Jagger traz essa mesma brincadeira irreverente para "Monkey Man," aproveitando a oportunidade para zombar da imagem pública da banda como viciados em sexo, adoradores do diabo, sobre um groove gostoso de Richards e do baterista Charlie Watts. Em "Country Honk," uma versão de "Honky Tonk Women" que se aproxima mais da concepção original dos Glimmer Twins, ele fala como a versão mais safada de Hank Williams que se poderia imaginar.
É claro que Jagger trouxe mais do que despreocupação. Semelhante à forma como "Gimme Shelter" abre o álbum com a afirmação do gênio de Richards, "You Can’t Always Get What You Want" encerra Let It Bleed com um triunfo impulsionado por Jagger. É ambicioso sem soar forçado, alternando entre ser animada e eloquente, verdadeiramente uma realização artística.
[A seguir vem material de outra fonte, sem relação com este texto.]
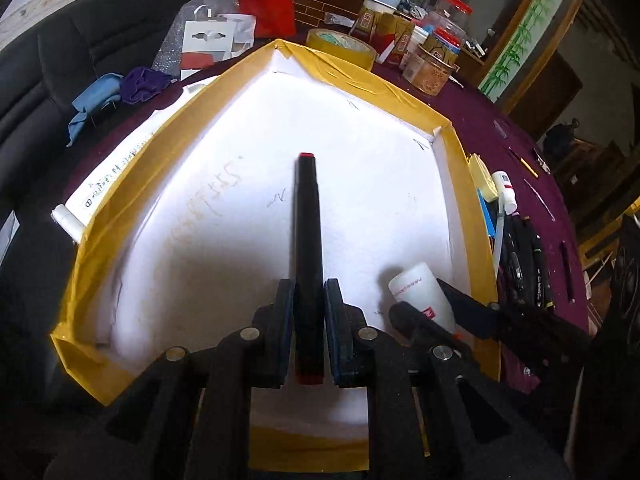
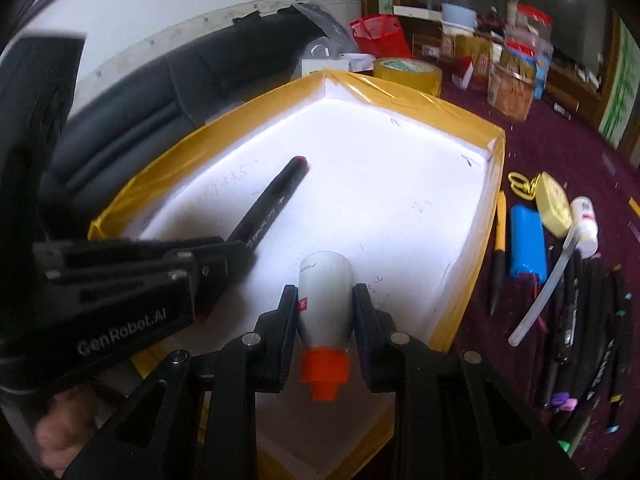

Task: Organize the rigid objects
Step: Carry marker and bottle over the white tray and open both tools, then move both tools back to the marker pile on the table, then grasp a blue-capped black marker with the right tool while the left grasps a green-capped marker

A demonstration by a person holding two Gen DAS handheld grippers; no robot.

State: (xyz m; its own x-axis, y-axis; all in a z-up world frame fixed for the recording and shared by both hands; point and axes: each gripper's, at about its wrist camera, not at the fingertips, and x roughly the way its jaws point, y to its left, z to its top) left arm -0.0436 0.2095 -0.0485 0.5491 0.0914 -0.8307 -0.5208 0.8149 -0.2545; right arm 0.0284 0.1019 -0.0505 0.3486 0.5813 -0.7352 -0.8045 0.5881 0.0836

“You Can’t Always Get What You Want” é um fechamento adequado, tanto musical quanto de maneira meta, para um dos melhores álbuns já feitos. Let It Bleed foi lançado em 5 de dezembro de 1969, e os Rolling Stones nem chegaram a desfrutar da glória de seu sucesso inicial.
No dia 6 de dezembro, o grupo organizou um show gratuito no Altamont Speedway. A turbulência que cercava a banda, a escuridão aludida na música e a malevolência que dominava o movimento de paz e amor atingiram um clímax violento quando um dos Hell's Angels que fornecia a segurança do show esfaqueou um espectador até a morte a poucos metros dos Stones durante sua apresentação.
Essa consequência marcou o início do que, para o melhor ou para o pior, poderia ser chamado de fase fora da lei de suas carreiras. Barreiras literais e metafóricas foram colocadas para manter as pessoas longe da banda. O séquito e a quantidade de acompanhantes cresceram. O uso de cocaína e heroína aumentou. Sem dinheiro e tentando evitar pagar impostos, os Stones deixaram o Reino Unido e se esconderam no sul da França.
Let It Bleed marcou um ponto de virada. Antes, os Rolling Stones ainda estavam na sombra dos Beatles. Depois disso, eles se tornaram, ao mesmo tempo, a banda mais ameaçadora e a maior do planeta.
Em 2019, 50 anos depois, não há nada remotamente perigoso sobre os Rolling Stones, exceto os preços dos ingressos. Mas eles continuam sendo um sucesso duradouro. Eles ainda são o maior ato de rock 'n' roll do mundo.
Acontece que Jagger estava certo. Se você tentar às vezes, você consegue o que precisa.
Jim Shahen é um escritor musical de áreas ao redor de Albany, NY. Ele está descobrindo isso.